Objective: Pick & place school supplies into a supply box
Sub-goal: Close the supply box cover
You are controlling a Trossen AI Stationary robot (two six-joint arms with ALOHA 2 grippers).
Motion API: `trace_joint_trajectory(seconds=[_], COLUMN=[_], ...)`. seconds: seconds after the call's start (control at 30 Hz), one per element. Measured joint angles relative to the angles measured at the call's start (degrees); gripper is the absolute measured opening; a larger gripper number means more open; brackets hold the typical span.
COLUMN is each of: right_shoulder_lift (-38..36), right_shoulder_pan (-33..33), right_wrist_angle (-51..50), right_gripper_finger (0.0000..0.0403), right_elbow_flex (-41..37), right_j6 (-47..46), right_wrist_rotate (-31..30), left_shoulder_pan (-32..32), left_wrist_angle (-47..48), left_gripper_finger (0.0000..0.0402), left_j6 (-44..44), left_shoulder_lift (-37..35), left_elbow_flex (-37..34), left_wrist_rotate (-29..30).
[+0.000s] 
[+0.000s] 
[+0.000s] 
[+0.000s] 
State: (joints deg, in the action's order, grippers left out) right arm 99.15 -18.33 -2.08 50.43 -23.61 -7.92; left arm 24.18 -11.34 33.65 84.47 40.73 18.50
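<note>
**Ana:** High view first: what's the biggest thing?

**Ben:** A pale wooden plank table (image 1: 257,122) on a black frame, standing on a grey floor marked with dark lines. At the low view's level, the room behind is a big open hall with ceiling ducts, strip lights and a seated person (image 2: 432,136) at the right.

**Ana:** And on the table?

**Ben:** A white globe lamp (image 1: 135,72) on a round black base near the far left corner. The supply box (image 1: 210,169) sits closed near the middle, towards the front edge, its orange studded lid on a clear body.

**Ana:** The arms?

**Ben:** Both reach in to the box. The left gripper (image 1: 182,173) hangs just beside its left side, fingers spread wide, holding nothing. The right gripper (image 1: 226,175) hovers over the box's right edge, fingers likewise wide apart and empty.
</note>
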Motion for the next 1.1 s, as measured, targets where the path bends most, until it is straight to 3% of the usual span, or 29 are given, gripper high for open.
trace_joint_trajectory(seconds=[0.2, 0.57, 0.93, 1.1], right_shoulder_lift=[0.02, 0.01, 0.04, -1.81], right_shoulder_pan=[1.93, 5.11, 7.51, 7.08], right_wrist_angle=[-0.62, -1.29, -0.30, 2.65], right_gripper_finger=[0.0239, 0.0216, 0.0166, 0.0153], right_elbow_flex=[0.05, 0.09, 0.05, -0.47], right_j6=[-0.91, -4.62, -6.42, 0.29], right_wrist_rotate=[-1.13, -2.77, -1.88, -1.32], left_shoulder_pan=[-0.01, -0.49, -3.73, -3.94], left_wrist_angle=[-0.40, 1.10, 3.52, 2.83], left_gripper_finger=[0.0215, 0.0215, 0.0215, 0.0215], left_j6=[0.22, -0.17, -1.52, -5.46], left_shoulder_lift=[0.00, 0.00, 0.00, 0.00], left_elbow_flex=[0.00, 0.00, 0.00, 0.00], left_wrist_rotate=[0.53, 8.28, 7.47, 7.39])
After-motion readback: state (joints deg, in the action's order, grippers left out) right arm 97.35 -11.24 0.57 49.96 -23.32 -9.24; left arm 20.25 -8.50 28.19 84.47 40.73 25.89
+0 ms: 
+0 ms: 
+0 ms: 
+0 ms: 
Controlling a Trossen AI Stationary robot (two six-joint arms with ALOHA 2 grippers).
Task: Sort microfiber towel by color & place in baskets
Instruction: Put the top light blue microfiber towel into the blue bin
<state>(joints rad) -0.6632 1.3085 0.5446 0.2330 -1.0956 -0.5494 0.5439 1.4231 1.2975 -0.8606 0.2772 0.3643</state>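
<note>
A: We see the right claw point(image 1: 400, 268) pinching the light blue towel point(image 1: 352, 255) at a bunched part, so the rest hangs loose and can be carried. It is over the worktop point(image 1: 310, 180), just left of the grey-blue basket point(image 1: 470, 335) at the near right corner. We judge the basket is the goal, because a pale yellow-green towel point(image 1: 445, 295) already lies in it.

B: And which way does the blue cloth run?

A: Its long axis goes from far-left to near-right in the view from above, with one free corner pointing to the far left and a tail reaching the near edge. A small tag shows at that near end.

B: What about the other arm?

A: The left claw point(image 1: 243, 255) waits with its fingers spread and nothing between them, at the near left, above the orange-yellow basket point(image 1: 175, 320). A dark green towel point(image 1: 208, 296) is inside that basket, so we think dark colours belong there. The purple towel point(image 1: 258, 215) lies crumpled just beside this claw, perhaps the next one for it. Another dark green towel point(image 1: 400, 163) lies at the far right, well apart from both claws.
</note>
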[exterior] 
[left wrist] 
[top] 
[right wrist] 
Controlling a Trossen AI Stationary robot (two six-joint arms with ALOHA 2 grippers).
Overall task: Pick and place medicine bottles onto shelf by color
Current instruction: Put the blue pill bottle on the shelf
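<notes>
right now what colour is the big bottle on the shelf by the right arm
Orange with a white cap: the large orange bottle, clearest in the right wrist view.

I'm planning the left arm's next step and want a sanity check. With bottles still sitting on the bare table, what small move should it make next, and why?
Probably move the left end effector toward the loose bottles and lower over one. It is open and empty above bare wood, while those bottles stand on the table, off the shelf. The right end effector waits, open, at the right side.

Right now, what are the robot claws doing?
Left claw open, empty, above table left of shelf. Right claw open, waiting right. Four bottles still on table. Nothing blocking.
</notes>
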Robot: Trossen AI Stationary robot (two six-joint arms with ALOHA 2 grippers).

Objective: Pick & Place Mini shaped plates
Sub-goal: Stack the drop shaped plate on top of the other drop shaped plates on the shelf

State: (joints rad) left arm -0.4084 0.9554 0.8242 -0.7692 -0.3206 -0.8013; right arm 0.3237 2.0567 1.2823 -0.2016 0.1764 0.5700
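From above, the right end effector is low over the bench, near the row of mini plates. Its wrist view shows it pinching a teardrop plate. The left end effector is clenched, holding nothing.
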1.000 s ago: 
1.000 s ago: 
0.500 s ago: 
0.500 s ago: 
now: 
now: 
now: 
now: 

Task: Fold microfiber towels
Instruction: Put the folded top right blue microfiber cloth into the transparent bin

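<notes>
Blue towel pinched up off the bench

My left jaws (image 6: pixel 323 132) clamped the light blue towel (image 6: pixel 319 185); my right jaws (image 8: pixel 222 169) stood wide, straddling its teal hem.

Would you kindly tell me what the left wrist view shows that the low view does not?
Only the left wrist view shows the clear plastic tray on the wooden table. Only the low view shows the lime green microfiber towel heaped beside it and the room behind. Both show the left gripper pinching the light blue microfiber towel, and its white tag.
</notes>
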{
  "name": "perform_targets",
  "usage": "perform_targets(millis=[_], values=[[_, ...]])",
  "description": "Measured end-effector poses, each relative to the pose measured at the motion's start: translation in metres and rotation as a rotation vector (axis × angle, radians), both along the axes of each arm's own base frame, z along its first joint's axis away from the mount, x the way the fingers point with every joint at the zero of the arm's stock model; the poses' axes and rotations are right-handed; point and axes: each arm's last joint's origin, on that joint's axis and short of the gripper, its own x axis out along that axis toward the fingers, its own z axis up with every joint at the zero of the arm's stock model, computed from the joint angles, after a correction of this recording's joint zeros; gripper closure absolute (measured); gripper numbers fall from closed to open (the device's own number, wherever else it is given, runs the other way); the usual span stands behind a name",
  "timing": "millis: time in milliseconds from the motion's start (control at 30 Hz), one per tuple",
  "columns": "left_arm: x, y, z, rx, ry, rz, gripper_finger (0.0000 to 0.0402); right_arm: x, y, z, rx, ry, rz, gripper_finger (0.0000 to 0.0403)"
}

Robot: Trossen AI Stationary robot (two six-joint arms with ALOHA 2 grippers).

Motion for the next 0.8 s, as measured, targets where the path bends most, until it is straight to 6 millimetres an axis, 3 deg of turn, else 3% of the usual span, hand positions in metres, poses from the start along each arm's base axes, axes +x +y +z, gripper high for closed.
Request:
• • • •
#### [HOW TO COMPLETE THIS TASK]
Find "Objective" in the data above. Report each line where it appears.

#### [THE COMPLETED TASK]
Objective: Pick & place school supplies into a supply box
Objective: Pick & Place Mini shaped plates

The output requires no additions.